Letter from the Editors
From the highest level of government to the individual lives of each citizen, politics touches everything, everywhere.
Welcome to the May 2021 issue of The Diplomat Magazine!
This issue is devoted to politics, but not simply the act of casting ballots or governing countries (although there’s plenty of that, as well). As the saying goes, life is politics – and politics is life. The decisions made at the top inevitably impact the lives of individuals. But the opposite can also be true: Popular sentiments at the grassroots, especially popular anger, can remake governments and political parties alike. As this issue shows, politics, writ large, truly touches every aspect of life.

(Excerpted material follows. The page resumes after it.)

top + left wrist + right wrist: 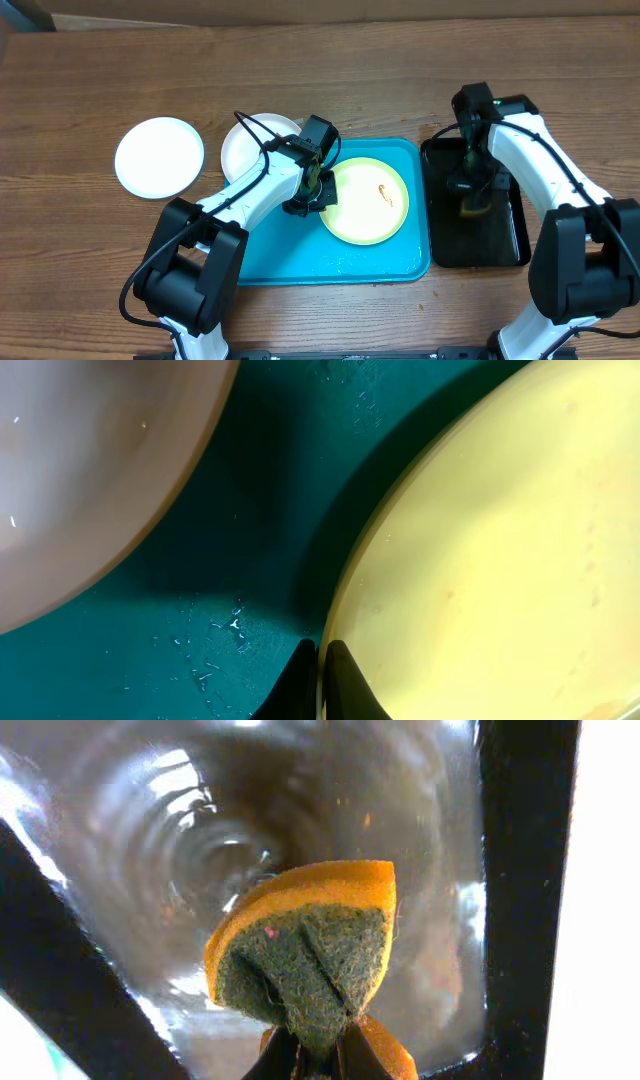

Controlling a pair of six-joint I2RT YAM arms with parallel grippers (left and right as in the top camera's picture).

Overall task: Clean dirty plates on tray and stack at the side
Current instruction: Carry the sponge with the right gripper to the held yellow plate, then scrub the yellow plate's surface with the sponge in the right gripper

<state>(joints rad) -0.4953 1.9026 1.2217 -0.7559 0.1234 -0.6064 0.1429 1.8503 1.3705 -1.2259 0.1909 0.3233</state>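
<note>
Two white plates (159,157), one yellow plate (365,205), one turquoise tray (290,262), one black tray (455,240), one sponge (310,950).
</note>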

Our cover story is a particularly brutal example of how political decision-making impacts individual lives – in this case for the worst. James Leibold, associate professor and department head at La Trobe University in Melbourne, Australia, examines the politics behind the crackdown on ethnic minorities– not just the Uyghurs – in Xi Jinping’s China. Leibold, an expert on the politics of ethnicity, race, and national identity in China, notes that there is a common thread from the calamity in Xinjiang to the quieter sidelining of the Korean and Mongolian languages: an attempt to create a single, top-down definition of what it means to be part of the “Chinese nation.” And for those living within China, there’s no opting out of that project.
In South Korea, meanwhile, Youngmi Kim of the University of Edinburgh takes a look at politics in the more traditional sense. She explores the state of the country’s two biggest political parties after by-elections in Seoul and Busan, and with less than a year to go before presidential polls. But even here it’s clear that politics is all-encompassing. The mayor races in Seoul and Busan hinged on economic and social issues, namely soaring real estate prices and reverberations from the sexual harassment charges that necessitated the by-electons in the first place. How ordinary South Koreans responded to these challenges decided the mayoral elections. Now it’s up to the political parties to react, with all eyes on the big prize next year.
The Philippines, too, has a 2022 presidential election surging beneath its present political currents. Phlippine President Rodrigo Duterte is closing in on his final year in office. As he does, freelance journalist Michael Beltran writes, a cacophony of crises are reaching their crescendo: an elite-driven economy failing to serve society, a government prone to lies and obfuscation, and a pubic health emergency of worsening proportions. Barrelling into office back in 2016, Duterte promised decisive action and big results, but as the coronavirus pandemic continues to lay bare, his administration struggles with “an inability to solve its problems without shooting at something.”
And finally, we turn to Kyrgyzstan, which in April held its third election in six months, this time an avalanche of local council races and a concurrent constitutional referendum. While the controversial referendum, handing President Sadyr Japarov the super-presidential system of his dreams, has drawn much attention, Colleen Wood, a Ph.D. student at Columbia University and regular contributor to The Diplomat, argues that the local council elections have much to tell us about Kyrgyzstan's ever-evolving political landscape.
We hope you enjoy these stories and the many more in the following pages.